**Problem description**
The data must be reproduced verbatim; images are to be omitted.

**Information supplied**
- - -
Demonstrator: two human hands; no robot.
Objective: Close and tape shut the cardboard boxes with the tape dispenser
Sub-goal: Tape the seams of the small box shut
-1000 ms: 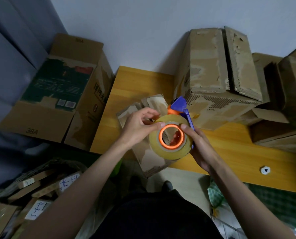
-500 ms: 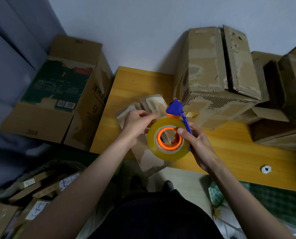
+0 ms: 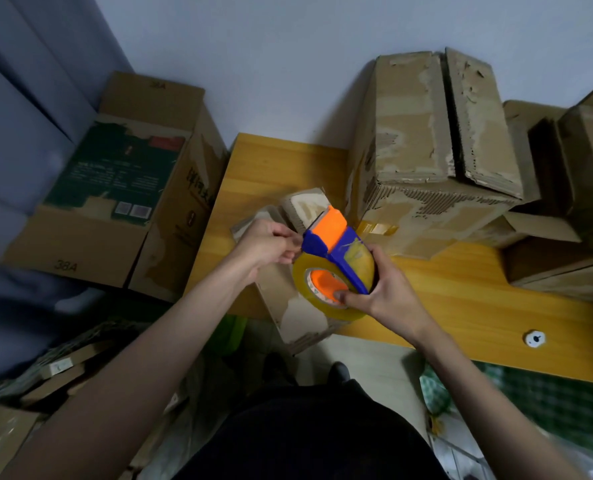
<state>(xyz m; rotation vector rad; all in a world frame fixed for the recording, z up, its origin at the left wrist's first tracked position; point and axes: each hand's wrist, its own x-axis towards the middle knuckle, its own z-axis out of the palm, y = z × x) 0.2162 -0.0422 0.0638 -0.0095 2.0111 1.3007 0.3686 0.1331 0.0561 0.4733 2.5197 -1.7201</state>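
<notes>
My right hand [image 3: 385, 292] grips a blue and orange tape dispenser [image 3: 335, 251] with a roll of yellowish tape, thumb in the orange core. My left hand [image 3: 269, 245] pinches at the tape end by the dispenser's blue and orange head. Both are held above a small worn cardboard box [image 3: 288, 306] lying at the near left corner of the wooden table [image 3: 461, 306]. A larger cardboard box [image 3: 423, 147] with its top flaps shut and a gap between them stands behind on the table.
More cardboard boxes [image 3: 572, 188] crowd the table's right end. A big open box [image 3: 122, 188] with green print sits on the floor to the left. Flattened cardboard pieces [image 3: 59, 372] lie at lower left. A small white round part [image 3: 534, 338] rests on the table.
The dispenser has turned so its orange and blue head faces up and toward me. My left hand slid from the roll's side to the head, and my right thumb went into the core.
</notes>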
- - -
**Exercise result**
Demonstrator: two human hands; no robot.
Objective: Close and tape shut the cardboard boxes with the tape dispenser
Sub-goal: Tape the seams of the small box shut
-1000 ms: 
-500 ms: 
+0 ms: 
<state>(xyz m; rotation vector rad; all in a world frame fixed for the recording, z up, its origin at the left wrist's first tracked position; point and axes: each hand's wrist, its own x-axis towards the middle knuckle, its own z-axis out of the palm, y = z × x) 0.2162 -0.0422 0.0638 -0.0095 2.0111 1.3007 0.3686 0.1331 0.0561 0.4733 2.5197 -1.7201</state>
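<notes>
My right hand [image 3: 385, 292] grips a blue and orange tape dispenser [image 3: 335, 251] with a roll of yellowish tape, thumb in the orange core. My left hand [image 3: 269, 245] pinches at the tape end by the dispenser's blue and orange head. Both are held above a small worn cardboard box [image 3: 288, 306] lying at the near left corner of the wooden table [image 3: 461, 306]. A larger cardboard box [image 3: 423, 147] with its top flaps shut and a gap between them stands behind on the table.
More cardboard boxes [image 3: 572, 188] crowd the table's right end. A big open box [image 3: 122, 188] with green print sits on the floor to the left. Flattened cardboard pieces [image 3: 59, 372] lie at lower left. A small white round part [image 3: 534, 338] rests on the table.
The dispenser has turned so its orange and blue head faces up and toward me. My left hand slid from the roll's side to the head, and my right thumb went into the core.
</notes>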

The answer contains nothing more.